§ Task requirements: In the material below, find the line containing "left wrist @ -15" and the line containing "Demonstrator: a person", then reproduce exactly both of them and every line between, and nothing else.

§ Given material:
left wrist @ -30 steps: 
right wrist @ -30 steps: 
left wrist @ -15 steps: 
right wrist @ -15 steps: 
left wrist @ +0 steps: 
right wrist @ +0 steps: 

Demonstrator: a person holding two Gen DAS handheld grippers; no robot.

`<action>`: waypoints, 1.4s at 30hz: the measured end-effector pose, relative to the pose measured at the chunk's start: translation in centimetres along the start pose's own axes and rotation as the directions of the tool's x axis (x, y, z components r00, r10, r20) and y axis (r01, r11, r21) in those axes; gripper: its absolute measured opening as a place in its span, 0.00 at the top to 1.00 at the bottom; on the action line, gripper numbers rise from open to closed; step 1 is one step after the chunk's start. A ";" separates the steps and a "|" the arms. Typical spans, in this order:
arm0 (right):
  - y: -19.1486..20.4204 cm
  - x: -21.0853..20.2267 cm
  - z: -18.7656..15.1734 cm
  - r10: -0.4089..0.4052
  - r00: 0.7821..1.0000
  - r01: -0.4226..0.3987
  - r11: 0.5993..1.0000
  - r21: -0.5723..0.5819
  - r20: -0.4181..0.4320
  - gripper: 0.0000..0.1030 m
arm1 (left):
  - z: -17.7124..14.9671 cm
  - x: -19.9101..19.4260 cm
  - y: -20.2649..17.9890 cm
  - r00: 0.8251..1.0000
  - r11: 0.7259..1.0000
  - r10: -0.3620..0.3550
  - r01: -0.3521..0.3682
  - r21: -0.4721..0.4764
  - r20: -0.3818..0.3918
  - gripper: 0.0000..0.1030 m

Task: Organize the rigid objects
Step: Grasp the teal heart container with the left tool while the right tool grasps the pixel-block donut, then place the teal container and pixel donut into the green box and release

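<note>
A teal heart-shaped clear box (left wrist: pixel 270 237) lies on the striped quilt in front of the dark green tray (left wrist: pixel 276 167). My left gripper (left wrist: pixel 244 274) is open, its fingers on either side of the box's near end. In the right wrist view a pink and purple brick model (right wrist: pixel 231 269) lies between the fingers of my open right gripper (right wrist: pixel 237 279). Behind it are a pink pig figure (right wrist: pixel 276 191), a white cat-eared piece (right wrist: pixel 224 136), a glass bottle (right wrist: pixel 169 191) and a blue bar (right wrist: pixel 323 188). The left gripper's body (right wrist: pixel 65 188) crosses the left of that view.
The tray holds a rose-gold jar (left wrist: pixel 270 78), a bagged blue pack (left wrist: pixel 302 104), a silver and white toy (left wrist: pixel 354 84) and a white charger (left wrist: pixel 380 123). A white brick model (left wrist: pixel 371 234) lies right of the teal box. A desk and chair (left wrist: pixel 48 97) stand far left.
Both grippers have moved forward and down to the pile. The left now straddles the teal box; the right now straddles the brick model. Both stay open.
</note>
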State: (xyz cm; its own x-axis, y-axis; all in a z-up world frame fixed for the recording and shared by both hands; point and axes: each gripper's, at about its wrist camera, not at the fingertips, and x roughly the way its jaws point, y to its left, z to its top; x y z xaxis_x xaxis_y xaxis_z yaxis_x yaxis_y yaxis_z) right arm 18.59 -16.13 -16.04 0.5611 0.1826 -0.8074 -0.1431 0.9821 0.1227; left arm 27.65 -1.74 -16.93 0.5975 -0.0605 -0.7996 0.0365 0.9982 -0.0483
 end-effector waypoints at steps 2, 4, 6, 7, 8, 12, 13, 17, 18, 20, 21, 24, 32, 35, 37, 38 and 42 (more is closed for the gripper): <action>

§ Result of the task:
left wrist @ -15 steps: 
right wrist @ -15 steps: 
left wrist @ +0 steps: 
right wrist @ +0 steps: 

Demonstrator: a person holding two Gen DAS handheld grippers; no robot.

No additional response is required.